Like many of our fun-for-humans holidays, Halloween can actually be a pretty stressful event for our pets. There are many more people out and about than they’re used to, and most of these people are in costumes that can be at best confusing and at worst terrifying. Strangers are ringing the doorbell in these costumes, asking for candy in loud voices, then running to the next houses. When you think about Halloween through the eyes of your dog, it’s easy to see how this holiday can be a little overwhelming to them! Here are a few things to consider when helping your dog through All Hallow’s Eve!
Be aware of their stress levels and don’t put them in situations that might overwhelm them.
During any potentially stressful situation for you dog, it is important to know their threshold (read our article on threshold management for more information). I compare their ability to handle stress to a bucket. Every little thing, even minor stressors, take up room in the bucket, and when that bucket gets too full, our dog can lash out with unwanted behavior. Sometimes that behavior seems to come from nowhere, but in reality we have missed that their bucket was getting full. For example, I know a dog whose humans said that “he would NEVER snap at someone,” and were very shocked when he snapped at a neighbor who came to visit. When I asked what they had done that day, they said that they had taken him to the Farmer’s Market, then went for a hike, then visited with some friends who have a new puppy, then ate at a cafe on the outside patio downtown. I asked them if this was a normal day for their dog, and they said that they usually just take him for a walk around the neighborhood and occasionally do a hike on Saturdays. By the time the neighbor came to visit, this poor dog – who had behaved exceptionally well all day – had just had enough, and when this neighbor came at him quickly and didn’t greet him appropriately, he snapped – literally and metaphorically. All of this is to say, that even small-level stressors can fill your dog’s bucket. So imagine what a experience like Halloween can do!

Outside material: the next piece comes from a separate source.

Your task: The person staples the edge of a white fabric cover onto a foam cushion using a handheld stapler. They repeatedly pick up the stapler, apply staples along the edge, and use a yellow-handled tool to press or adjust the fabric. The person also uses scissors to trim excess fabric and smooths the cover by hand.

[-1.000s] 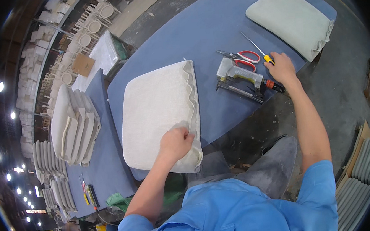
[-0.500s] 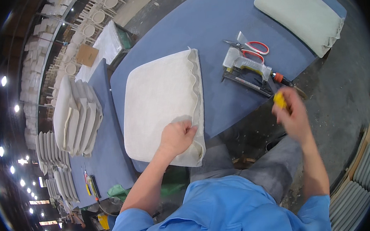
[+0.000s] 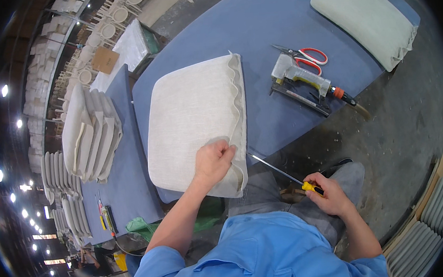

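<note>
A cream upholstered seat cushion point(image 3: 191, 115) lies on the blue worktable, its loose wavy fabric edge on the right side. My left hand point(image 3: 213, 161) rests on the cushion's lower right part, fingers closed in a pinch on that fabric edge. In my right hand point(image 3: 327, 193) is a screwdriver point(image 3: 281, 171) with a yellow and black handle and a long metal shaft. Its tip reaches the cushion's right edge, just beside my left hand; whether it touches the fabric I cannot tell.
Right of the cushion lie a staple gun point(image 3: 300, 77) with its hose and red-handled scissors point(image 3: 311, 58). Another cushion point(image 3: 365, 20) sits at the table's far right. Stacked cushions point(image 3: 93, 133) stand on the left, with pliers point(image 3: 103, 218) nearer me. More padded pieces point(image 3: 422, 237) fill the lower right.
My right hand has come down and left from beside the staple gun, carrying the screwdriver so its shaft now points at the cushion edge. My left hand keeps its place.
</note>
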The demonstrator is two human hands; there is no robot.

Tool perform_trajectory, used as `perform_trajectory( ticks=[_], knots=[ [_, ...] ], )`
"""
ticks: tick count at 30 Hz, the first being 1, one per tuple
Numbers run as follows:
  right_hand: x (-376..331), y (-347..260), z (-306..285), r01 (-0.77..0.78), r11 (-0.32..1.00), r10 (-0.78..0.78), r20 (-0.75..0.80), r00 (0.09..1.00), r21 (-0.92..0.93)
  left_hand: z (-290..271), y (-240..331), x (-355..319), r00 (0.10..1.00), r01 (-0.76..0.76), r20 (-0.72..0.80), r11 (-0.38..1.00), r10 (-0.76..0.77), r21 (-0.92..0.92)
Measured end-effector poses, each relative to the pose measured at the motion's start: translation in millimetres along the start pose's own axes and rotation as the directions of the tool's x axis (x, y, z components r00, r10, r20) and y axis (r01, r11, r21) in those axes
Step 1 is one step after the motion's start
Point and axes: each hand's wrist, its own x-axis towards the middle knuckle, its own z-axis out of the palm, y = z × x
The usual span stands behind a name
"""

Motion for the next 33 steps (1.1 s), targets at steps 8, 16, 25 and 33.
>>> perform_trajectory(
  ticks=[8,16,25,33],
  knots=[
    [1.5,0.2,8.9,0.023,0.998,-0.014,-0.171,0.985,0.054,-7.3,12.6,0.1,0.999,0.017,0.027,0.995,-0.019,0.095],
    [64.8,-42.0,-71.1,0.107,0.971,-0.23,-0.698,0.679,-0.215,-26.5,17.3,-109.6,0.973,-0.228,-0.007,0.962,0.232,0.148],
    [204.6,-62.0,-212.1,-0.457,0.665,-0.112,-0.684,0.721,-0.591,7.8,-8.7,-100.3,0.938,-0.251,-0.091,0.835,0.335,0.489],
    [236.8,-94.5,-109.9,0.264,0.79,-0.592,-0.579,0.56,-0.553,-152.8,26.0,-37.5,0.715,-0.355,-0.508,0.876,0.479,0.326]
  ],
)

Help your dog manage this stress firstly by not putting them in situations that might be overwhelming. If your dog goes absolutely crazy at the sound of the doorbell, you may want to crate them (or put them in a back bedroom) and sit outside to pass out candy instead of waiting on trick-or-treaters to ring the bell or knock. I created this festive sign to hang on our door every year and either sit outside to greet the costumed kids or leave a bowl out. Putting on a sounds machine or leaving the tv on for your dog – just like you would with fireworks – and giving them something engaging to do like a Kong is also a great idea to help them feel more secure.

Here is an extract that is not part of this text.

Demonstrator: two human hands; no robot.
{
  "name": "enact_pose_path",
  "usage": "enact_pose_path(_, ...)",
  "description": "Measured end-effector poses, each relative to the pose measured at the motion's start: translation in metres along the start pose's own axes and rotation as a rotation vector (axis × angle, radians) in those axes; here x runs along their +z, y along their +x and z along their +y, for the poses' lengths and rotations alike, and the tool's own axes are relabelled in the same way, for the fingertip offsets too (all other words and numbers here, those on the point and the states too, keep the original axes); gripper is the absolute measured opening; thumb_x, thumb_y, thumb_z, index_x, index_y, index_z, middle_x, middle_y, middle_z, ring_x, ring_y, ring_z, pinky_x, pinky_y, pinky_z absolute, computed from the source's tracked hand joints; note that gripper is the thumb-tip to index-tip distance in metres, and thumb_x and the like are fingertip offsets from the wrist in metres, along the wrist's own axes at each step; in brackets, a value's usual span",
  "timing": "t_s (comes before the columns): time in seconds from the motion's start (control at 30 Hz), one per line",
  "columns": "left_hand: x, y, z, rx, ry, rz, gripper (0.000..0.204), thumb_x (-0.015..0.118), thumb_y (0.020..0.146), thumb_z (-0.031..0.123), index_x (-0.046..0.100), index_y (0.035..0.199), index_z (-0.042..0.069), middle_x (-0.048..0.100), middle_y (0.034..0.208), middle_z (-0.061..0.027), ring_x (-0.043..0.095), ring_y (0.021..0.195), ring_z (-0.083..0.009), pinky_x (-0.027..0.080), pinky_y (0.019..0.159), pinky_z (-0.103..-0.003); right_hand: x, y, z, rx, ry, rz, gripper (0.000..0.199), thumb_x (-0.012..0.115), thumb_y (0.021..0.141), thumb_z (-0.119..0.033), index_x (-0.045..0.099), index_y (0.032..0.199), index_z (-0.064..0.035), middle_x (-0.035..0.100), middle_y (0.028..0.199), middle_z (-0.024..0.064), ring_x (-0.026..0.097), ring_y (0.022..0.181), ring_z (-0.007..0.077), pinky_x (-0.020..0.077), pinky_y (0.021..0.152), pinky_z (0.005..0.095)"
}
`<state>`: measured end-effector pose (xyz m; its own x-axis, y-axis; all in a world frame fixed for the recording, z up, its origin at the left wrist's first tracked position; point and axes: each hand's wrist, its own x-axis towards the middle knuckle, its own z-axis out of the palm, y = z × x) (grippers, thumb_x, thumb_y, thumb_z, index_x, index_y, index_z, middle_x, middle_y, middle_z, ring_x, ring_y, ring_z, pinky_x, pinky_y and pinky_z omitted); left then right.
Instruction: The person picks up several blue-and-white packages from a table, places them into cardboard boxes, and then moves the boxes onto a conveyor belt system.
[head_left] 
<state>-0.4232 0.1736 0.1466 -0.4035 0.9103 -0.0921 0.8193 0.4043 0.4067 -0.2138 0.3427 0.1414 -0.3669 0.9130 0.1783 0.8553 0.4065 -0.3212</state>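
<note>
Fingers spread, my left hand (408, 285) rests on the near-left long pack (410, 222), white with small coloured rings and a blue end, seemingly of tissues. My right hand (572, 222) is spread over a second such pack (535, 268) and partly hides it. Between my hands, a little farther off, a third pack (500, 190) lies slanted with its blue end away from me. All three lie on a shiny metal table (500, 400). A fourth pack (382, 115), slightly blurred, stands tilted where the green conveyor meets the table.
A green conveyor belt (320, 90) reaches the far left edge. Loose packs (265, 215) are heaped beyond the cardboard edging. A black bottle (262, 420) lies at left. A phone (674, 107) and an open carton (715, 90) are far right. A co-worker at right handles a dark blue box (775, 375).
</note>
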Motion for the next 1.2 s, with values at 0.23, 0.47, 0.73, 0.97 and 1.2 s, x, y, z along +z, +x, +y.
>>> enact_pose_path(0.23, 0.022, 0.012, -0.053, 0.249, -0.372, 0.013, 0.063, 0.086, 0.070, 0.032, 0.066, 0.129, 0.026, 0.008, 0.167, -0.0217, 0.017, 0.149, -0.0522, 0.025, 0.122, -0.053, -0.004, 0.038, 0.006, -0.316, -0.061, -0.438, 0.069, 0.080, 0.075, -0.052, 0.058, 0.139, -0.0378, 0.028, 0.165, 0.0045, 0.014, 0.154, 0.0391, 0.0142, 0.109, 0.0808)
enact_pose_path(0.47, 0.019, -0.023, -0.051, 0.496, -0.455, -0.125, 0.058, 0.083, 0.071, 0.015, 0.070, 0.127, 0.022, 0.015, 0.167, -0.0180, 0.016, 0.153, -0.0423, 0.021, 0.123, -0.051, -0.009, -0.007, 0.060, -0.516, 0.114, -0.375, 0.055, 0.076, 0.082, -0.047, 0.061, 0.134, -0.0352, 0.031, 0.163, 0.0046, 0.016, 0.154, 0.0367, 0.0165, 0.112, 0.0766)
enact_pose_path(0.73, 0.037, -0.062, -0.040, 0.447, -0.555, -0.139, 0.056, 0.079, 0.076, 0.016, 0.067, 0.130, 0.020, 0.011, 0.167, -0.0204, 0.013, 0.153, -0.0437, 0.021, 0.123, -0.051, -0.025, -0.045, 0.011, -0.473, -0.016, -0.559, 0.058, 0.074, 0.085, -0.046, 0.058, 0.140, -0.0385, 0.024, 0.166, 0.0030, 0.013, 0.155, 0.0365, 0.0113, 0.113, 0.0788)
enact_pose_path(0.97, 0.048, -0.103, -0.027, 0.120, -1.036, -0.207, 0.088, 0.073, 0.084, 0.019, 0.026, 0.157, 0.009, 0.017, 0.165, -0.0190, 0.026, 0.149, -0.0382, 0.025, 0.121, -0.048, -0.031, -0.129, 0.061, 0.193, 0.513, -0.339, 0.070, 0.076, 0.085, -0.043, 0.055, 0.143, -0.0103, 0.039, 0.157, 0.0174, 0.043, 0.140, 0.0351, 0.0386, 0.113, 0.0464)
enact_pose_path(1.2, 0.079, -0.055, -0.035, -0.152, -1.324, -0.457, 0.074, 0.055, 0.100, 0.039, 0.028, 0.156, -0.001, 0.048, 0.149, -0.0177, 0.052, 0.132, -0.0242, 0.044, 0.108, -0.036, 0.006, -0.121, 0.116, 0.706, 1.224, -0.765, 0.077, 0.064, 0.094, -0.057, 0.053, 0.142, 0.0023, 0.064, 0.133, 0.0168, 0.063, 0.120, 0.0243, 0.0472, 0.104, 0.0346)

Advocate for their boundaries
If you’re going out for Halloween and want to take your dog with you, try to see the world through their eyes. Dogs don’t understand costumes. If you’re wearing a wolf mask, they see a creature with a scary head. If you’re out walking your dog and they start reacting to someone in a costume, don’t scold them or expect them to be okay with a living-breathing wolfman. Simply walk them away from the scary thing and allow them some time and distance to settle down. And if you KNOW this would scare your dog and you won’t be able to avoid it, don’t take your dog into that situation. And PLEASE don’t allow people to scare your dog on purpose because they think it’s funny. Haunted houses are fun to us because we know they’re not real. Our dogs don’t understand that this is fake.

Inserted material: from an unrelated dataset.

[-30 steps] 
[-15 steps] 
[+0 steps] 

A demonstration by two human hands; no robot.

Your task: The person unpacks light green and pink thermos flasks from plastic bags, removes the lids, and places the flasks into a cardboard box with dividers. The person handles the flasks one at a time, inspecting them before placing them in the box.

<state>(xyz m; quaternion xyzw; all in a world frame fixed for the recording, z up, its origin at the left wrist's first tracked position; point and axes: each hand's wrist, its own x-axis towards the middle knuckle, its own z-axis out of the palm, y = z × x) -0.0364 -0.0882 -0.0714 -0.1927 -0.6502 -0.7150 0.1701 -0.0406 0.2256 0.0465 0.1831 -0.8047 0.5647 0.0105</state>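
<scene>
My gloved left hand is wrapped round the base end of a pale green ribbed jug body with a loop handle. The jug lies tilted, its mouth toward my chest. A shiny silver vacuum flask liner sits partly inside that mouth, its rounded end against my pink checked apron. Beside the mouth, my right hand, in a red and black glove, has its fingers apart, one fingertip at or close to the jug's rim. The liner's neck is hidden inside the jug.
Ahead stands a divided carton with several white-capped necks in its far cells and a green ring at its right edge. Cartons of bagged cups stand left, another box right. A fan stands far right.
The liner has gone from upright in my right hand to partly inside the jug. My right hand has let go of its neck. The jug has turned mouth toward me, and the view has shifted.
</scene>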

Make Doggy Costumes a Positive Experience
If your dog seems to be pretty good with all of the above, then you might be interested in dressing your dog up for Halloween. This can be so cute and so much fun! I love seeing all of the creative ideas that people come up with. But there are steps that you can take to make this a pleasant and positive experience for your pup. The first step is to introduce the costume in a controlled and rewarding way. Let your dog sniff the costume and reward them for interacting with it. Give them a few weeks of practicing with the costume in low-level, high-reward environments. Halloween is stressful enough without having to deal with a weird headband or extra tail or constricting vest that you’re not used to wearing, and now our bucket is more full than it would have been otherwise. Let them experience “wearing stuff” before the night of Halloween.
Keep Halloween candy out of reach
This one seems like a given, but vet clinics see a lot of patients the night of and day after Halloween because the dog stole the candy bag off the counter. Sometimes these kinds of accidents happen, but many can be avoided by simply being aware of where we put the candy and how far our dogs are willing to go to get it. Everyone knows chocolate is bad for dogs, but most candies are not dog-friendly, and some sugar-free candies contain xylitol, which is deadly. If our kids are sitting on the floor inspecting their haul, the dogs need to be supervised or contained in some way.